## [Problem to work on]
Return, in their exact form, the lines that lie between the start of the data below and the line containing "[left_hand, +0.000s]", with both ends included.

----

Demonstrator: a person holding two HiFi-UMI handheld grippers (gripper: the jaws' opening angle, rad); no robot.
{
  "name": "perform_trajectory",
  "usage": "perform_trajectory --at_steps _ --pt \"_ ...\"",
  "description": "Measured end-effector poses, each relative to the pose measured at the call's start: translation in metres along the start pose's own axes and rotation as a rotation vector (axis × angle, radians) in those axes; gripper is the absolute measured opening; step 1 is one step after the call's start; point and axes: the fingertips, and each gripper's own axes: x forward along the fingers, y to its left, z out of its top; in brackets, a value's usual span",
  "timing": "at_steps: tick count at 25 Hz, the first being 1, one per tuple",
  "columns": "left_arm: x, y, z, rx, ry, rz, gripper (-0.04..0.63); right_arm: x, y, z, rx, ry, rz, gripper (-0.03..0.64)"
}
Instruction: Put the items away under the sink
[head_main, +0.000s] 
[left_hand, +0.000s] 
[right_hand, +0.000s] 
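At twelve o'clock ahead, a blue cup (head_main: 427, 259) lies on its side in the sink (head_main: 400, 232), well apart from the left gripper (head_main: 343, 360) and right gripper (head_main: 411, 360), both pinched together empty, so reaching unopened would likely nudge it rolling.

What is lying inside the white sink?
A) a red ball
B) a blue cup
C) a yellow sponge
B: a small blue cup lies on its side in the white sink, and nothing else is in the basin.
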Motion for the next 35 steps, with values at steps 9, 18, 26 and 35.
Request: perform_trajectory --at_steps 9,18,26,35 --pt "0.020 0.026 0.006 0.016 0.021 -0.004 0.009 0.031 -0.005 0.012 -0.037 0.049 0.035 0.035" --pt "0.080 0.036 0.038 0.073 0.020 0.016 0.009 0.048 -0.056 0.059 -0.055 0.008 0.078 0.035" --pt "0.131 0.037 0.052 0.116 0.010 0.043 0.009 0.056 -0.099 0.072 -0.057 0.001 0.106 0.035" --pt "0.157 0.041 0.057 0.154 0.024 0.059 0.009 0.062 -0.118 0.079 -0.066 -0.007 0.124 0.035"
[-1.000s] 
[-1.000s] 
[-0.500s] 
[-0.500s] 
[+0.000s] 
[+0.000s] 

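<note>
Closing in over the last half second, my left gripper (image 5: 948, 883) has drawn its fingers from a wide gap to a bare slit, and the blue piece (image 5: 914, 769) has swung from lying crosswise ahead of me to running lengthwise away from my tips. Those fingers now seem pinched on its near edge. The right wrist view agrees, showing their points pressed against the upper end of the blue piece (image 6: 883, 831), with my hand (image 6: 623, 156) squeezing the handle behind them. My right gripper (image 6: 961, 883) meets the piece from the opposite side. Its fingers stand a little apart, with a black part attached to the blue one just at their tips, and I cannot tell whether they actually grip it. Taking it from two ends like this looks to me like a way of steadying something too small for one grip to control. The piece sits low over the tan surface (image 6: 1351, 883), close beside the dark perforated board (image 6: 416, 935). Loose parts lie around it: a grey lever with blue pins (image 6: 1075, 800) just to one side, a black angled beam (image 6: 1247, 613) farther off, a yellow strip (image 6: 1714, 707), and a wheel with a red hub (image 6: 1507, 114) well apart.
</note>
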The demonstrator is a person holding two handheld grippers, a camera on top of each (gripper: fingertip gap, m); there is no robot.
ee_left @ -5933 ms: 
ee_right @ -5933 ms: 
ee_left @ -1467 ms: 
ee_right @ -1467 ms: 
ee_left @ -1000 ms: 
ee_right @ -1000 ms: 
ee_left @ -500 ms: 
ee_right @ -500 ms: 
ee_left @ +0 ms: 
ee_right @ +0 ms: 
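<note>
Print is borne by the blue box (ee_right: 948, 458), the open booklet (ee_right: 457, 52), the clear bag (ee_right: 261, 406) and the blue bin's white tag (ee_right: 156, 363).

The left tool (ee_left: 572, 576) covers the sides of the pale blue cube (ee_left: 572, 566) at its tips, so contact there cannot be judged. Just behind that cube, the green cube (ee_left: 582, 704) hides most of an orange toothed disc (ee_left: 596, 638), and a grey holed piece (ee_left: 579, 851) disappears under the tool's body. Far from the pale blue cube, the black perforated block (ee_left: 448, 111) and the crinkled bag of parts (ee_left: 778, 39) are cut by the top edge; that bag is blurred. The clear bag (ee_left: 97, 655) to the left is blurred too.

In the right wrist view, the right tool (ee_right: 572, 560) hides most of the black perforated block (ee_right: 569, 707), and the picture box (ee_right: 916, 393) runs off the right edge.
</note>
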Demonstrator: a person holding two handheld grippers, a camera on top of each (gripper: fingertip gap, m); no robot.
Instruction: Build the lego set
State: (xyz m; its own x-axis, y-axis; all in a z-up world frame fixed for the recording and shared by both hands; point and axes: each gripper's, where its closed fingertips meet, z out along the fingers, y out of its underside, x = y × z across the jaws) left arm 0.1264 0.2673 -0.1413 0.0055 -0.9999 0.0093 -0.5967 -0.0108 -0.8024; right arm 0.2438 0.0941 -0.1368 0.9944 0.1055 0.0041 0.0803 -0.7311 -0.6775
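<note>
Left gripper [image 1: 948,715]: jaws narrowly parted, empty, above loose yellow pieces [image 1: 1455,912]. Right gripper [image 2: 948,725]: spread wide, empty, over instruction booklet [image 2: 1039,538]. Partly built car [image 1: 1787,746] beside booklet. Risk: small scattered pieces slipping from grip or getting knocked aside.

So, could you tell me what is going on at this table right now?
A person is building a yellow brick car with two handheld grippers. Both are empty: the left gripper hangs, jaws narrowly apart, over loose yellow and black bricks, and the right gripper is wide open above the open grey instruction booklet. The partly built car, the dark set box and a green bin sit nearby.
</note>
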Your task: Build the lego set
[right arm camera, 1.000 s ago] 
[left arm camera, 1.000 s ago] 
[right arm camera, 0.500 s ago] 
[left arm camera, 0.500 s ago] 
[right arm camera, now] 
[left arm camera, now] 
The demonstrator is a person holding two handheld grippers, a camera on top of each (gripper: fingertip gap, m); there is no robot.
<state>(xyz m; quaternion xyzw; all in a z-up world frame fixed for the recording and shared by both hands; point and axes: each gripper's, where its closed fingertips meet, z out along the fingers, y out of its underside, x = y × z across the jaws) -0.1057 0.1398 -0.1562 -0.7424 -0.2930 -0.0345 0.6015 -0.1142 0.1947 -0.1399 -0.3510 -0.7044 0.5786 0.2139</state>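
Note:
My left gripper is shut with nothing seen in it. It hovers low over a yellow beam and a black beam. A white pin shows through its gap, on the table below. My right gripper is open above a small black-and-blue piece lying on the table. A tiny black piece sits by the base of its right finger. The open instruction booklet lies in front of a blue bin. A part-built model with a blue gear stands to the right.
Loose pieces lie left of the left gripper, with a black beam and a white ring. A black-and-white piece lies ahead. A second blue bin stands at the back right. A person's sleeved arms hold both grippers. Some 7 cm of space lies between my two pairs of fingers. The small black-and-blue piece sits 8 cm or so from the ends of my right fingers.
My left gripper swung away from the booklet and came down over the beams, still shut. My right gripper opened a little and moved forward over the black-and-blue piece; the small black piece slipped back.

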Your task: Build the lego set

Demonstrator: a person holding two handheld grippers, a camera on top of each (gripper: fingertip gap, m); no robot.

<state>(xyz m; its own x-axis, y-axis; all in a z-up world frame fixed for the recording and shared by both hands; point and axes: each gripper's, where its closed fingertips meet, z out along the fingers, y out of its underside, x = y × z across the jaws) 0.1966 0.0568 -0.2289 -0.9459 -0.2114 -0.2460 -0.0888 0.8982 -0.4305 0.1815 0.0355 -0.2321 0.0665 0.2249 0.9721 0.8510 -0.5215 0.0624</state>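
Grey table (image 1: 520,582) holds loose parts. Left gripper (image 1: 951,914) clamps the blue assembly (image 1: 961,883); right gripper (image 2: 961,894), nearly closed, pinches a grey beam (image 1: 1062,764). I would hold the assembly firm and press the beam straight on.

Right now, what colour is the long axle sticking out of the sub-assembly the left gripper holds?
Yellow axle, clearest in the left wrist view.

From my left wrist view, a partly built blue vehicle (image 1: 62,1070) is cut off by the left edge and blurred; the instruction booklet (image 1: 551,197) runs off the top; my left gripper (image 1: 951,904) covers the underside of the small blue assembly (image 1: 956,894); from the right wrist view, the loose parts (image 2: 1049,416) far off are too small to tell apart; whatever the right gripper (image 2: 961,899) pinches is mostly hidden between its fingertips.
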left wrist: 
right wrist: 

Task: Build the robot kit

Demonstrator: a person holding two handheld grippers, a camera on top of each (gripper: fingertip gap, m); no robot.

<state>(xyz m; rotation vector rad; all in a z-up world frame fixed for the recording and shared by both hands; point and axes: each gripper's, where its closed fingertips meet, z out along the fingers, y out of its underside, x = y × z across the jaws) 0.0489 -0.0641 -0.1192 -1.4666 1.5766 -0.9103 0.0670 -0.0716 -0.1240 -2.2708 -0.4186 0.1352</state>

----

## [Response area]
Demonstrator: a person holding two HiFi-UMI handheld grippers (gripper: the jaws' opening angle, rad); no robot.
{
  "name": "perform_trajectory",
  "usage": "perform_trajectory --at_steps _ --pt \"_ ...\"",
  "description": "Measured end-effector poses, each relative to the pose measured at the call's start: translation in metres along the start pose's own axes and rotation as a rotation vector (axis × angle, radians) in those axes; gripper is the absolute measured opening; step 1 is one step after the call's start; point and axes: the fingertips, and each gripper's own axes: x forward along the fingers, y to its left, z out of its top; in brackets, a value's usual span",
  "timing": "at_steps: tick count at 25 Hz, the first being 1, one per tuple",
  "columns": "left_arm: x, y, z, rx, ry, rz, gripper (-0.04..0.63); right_arm: x, y, z, rx, ry, rz, gripper (-0.03..0.64)"
}
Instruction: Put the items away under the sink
[head_main, +0.000s] 
[left_hand, +0.000s] 

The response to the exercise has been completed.